I find it funny that all the different forums have different personalities, some I'm comfortable on and post, others I'll look at usually by following a link, some hardly at all like Help & fun, I would have said I don;t go on WC, but I recently after a bit of to and fro with Phil, have started looking in there too, and it has changed dramatically since I last looked in.


----------



## patp (Apr 30, 2007)

Slept in back of Zodiac for visits to Horse Trials etc. Hired a VW campe. Bought a Bedford Dormobile, then tents and caravans until we bought the Hymer B544 which served us for many, wonderful, years including several full timing. Now defected to a Celtic Rambler fifth wheel. Still miss the Hymer


----------



## GMJ (Jun 24, 2014)

2 for us:-


- 2008 Bessacarr e795 for 1 year
- 2012 Autotrail Comanche for the last 3 years...shortly to be changed:smile2:


Graham :smile2:


----------



## HermanHymer (Dec 5, 2008)

Only one, 2004 Hymer T625 LHD bought in 2008, so just about on its 10th anniversary.

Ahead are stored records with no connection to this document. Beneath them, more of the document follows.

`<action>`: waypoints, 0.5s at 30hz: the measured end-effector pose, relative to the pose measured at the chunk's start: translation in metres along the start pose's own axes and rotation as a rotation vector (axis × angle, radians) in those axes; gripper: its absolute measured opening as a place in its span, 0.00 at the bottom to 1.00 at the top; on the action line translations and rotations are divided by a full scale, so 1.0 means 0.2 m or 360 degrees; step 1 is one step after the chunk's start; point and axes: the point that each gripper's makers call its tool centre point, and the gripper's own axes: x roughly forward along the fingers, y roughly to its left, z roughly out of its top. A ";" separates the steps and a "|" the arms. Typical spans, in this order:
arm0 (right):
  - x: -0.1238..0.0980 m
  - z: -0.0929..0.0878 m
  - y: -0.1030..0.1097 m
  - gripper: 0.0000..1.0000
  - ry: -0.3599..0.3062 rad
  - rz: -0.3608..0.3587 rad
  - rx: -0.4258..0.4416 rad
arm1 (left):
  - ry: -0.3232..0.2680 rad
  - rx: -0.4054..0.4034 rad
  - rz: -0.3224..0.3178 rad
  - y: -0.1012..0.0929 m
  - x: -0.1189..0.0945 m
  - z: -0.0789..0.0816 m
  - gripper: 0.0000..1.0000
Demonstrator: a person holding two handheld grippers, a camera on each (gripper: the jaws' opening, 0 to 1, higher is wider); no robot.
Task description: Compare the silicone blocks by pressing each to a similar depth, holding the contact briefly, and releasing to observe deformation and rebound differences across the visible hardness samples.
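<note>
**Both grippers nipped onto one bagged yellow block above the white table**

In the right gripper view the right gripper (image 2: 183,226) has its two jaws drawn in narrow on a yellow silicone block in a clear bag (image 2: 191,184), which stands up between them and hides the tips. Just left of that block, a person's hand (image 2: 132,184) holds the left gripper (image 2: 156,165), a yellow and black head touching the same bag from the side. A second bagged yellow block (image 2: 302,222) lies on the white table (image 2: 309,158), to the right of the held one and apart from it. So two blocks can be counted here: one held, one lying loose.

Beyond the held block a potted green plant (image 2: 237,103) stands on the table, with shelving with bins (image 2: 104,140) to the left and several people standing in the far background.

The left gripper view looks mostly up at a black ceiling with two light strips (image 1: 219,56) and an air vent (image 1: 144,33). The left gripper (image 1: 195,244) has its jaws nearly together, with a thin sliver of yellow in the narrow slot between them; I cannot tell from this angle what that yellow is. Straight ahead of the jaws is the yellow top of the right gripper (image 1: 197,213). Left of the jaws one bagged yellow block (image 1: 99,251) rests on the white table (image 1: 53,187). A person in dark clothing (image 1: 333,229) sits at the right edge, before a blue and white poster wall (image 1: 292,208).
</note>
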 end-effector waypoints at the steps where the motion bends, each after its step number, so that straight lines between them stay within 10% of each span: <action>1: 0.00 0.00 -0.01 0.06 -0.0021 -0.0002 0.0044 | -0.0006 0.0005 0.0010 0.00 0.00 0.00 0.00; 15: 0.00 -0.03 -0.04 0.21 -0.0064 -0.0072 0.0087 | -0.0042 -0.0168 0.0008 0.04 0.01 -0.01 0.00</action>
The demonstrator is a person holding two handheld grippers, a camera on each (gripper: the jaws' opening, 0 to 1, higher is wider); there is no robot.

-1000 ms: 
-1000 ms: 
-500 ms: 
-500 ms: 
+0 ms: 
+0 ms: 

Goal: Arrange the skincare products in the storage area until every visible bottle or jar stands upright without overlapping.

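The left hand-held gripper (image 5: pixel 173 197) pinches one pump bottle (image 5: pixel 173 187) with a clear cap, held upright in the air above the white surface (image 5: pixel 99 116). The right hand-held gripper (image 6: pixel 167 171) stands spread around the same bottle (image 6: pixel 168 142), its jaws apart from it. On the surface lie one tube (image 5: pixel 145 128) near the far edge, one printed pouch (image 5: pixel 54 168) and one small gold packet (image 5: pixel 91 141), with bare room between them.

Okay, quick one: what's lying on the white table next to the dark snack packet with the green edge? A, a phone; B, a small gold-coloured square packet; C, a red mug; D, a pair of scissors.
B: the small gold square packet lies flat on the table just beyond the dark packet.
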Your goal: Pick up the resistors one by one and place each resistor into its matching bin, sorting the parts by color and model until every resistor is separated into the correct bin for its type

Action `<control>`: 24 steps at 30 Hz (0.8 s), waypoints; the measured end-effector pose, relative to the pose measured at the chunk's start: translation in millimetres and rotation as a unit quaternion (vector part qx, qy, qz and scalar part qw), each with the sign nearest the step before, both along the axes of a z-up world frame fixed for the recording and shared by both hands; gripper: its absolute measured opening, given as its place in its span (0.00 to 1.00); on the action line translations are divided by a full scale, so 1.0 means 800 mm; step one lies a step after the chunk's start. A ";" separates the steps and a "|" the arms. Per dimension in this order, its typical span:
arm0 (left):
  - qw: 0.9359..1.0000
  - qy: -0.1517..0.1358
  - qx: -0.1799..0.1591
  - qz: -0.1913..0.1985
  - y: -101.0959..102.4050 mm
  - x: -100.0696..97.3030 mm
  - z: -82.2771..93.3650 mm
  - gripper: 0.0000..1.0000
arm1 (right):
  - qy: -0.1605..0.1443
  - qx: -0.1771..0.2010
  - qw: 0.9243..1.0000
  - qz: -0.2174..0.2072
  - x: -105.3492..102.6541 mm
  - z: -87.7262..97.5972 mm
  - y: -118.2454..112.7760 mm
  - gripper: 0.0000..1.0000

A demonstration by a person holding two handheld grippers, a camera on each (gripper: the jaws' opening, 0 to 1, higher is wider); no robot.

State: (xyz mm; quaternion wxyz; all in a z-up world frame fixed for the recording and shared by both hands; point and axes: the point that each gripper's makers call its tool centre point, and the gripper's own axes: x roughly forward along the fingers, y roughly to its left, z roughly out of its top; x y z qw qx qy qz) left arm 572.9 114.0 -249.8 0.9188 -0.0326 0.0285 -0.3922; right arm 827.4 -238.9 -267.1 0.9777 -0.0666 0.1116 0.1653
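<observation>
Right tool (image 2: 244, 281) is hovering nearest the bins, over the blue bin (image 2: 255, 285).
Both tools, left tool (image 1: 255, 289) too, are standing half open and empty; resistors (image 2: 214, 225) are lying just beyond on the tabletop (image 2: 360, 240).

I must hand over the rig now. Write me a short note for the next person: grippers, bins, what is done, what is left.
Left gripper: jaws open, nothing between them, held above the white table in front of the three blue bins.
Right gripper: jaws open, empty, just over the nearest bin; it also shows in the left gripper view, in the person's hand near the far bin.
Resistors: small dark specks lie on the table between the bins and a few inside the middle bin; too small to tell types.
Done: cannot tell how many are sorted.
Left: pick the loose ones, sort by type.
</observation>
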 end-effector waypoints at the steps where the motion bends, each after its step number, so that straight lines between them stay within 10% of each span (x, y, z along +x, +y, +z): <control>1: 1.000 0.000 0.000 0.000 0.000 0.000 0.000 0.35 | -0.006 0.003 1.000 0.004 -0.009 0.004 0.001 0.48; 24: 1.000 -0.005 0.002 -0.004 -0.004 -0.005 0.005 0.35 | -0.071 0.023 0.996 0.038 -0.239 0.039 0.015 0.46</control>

But times they are a-changing and I am tempted by a Hillside conversion of a LWB VW Transporter with a pop-top. That will be after I rob a bank.


----------



## nicholsong (May 26, 2009)

HermanHymer said:


> Only one, 2004 Hymer T625 LHD bought in 2008, so just about on its 10th anniversary.
> 
> But times they are a-changing and I am tempted by a Hillside conversion of a LWB VW Transporter with a pop-top. That will be after I rob a bank.


Viv

I had not heard of Hillside before so I looked them up. I am always amazed at the new prices of PVCs compared with secondhand good quality 'A' Class.

If you have to rob a bank I assume you are thinking of a new Hillside. Why don't you rob a bigger bank and get a new 'A' Class>

Geoff


----------



## Sundial (May 11, 2005)

*Just the two*

Just the two

1990 Hymer B694 2005 - 2009
1994 RMB 800HE Silver Star 2009 - forever (hopefully!)

Sundial


----------



## jiwawa (Jun 22, 2007)

2 for me too.

2008 TEC Freetec 708Ti (2008-2017)
2017 Hymer Exsis-i 504 (2017 - when I pop my clogs)


----------